= General Chase =

2(outdated)

W

N

General Chase is a signal in the Royal Navy’s lexicon of fleet orders; releasing ships from a line of battle, or other formation, in order to pursue a retreating or beaten foe. The signal is appropriate to the end of an action, when victory is certain; it allows all ships to break formation and act independently in order to capture or destroy enemy vessels. The signal is achieved by flying signal flags "2","W", and "N"

On occasion the freedom of manoeuvre granted by a General Chase signal has been used to justify a hot chase, where enemy vessels are unlawfully pursued from international waters into the sovereign territory of neutral states.

==Origins==
The General Chase order was added to the Royal Navy's fighting instructions in the mid-eighteenth century, amending a previous rule requiring that battle could not be joined with any opponent unless a line of battle was formed directly opposite an enemy fleet. The previous order had the advantage of ensuring rigid discipline in the positioning of Navy vessels but allowed an outgunned opponent to break formation and flee without being adequately pursued. The first instance of a General Chase was in the aftermath of the First Battle of Cape Finisterre in 1747, when British ships broke their line of battle to engage and defeat twelve of the fourteen French vessels opposing them. Admiral Edward Hawke also signalled a General Chase in order to overwhelm a French fleet at the Battle of Quiberon Bay, thereby ending France's prospects of invading Britain during the Seven Years' War.

The order has also been issued ahead of battle to express confidence and intimidate an enemy. It was in this context that Admiral Horatio Nelson issued a General Chase order before engaging the French at the Battle of the Nile. In this, more iconic meaning, the General Chase was also signalled by the Royal Navy at the beginning of the Battle of the Falkland Islands on 8 December 1914, and on 30 July 1943 when Captain Fredric Walker signalled "General Chase" before engaging a group of three U-boats in the Bay of Biscay.
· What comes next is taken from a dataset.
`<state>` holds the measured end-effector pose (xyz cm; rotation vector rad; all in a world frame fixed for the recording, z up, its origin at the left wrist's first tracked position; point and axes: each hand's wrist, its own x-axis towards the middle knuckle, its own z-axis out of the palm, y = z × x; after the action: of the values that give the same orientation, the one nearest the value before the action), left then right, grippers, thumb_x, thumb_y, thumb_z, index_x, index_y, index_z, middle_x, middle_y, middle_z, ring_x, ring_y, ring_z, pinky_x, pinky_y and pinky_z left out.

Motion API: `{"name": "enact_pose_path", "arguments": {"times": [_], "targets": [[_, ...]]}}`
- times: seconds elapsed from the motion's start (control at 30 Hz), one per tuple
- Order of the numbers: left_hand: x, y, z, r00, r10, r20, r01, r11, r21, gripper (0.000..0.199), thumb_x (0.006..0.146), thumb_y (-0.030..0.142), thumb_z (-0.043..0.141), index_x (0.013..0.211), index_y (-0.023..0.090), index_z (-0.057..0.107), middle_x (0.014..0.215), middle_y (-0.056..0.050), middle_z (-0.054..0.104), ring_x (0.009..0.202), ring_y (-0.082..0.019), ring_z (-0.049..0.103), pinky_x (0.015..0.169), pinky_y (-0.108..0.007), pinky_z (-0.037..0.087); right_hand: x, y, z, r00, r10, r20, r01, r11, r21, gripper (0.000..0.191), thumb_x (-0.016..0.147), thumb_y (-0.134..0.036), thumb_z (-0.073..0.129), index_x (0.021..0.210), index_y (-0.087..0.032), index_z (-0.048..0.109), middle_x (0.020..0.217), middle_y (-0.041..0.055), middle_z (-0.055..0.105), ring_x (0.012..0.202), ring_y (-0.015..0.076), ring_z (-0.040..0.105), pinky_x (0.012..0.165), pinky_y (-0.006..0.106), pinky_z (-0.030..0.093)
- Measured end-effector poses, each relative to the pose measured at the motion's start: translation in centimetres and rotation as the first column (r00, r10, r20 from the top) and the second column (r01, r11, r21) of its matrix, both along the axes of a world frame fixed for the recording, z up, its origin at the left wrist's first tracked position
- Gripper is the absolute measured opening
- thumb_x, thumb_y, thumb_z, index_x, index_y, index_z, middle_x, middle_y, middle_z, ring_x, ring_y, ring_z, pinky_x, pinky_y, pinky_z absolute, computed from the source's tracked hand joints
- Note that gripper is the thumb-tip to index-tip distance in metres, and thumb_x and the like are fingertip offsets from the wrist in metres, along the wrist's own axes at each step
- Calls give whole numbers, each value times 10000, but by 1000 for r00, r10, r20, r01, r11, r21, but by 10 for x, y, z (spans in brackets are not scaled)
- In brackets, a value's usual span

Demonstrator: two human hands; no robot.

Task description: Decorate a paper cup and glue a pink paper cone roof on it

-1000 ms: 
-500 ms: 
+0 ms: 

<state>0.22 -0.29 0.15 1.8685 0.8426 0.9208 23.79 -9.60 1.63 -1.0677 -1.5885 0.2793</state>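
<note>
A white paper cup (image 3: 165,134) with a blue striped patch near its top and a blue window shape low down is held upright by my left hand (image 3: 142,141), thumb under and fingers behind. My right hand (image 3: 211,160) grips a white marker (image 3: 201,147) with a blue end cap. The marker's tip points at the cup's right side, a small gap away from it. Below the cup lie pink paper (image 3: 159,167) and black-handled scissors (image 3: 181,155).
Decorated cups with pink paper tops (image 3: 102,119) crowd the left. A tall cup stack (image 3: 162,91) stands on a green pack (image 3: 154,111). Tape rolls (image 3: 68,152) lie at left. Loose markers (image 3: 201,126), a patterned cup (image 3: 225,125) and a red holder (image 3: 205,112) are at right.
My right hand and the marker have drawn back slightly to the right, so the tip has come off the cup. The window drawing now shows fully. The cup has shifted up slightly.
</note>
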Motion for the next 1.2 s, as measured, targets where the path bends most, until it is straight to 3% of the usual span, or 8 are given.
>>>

The "General Chase" signal was hoisted at 1005 and each ship in Walker's group "was then free to make its best speed towards the action ahead." The flags used by Captain Walker at his action are preserved in the Bootle Town Hall, accompanied by an exhibit of the same in the Merseyside Maritime Museum. Note however that the code flags used by Captain Walker were different from those indicated above and in 1944 were Royal Navy Signals BRAVO MIKE ZULU (modern code flag Whisky, red burgee with horizontal yellow stripe centre, modern code flag November). "An excerpt is available here" These can be seen in "this image of the signals kept in Bootle Town Hall"

===Hot chase===
The related term "hot chase" signifies a principle within a General Chase order, under which an enemy may be pursued from international waters into those of a neutral power. The "hot chase" has no legal status but is periodically put forward in defence of breaches of sovereignty, by referring to the wide latitude given to ship's captains in a General Chase.

An example of a hot chase arose with the actions of Admiral Edward Boscawen during the Battle of Lagos between French and British fleets in 1759. Near the end of the battle, four French vessels turned to flee and were pursued by Boscawen's forces towards the coast of neutral Portugal. Three of the four were overhauled and captured in Portuguese waters; the fourth ran aground and was burned by her own crew. Portuguese authorities complained to Admiralty at this violation of their sovereignty and neutral status, but accepted Boscawen's defence that it was an unfortunate consequence of the General Chase order.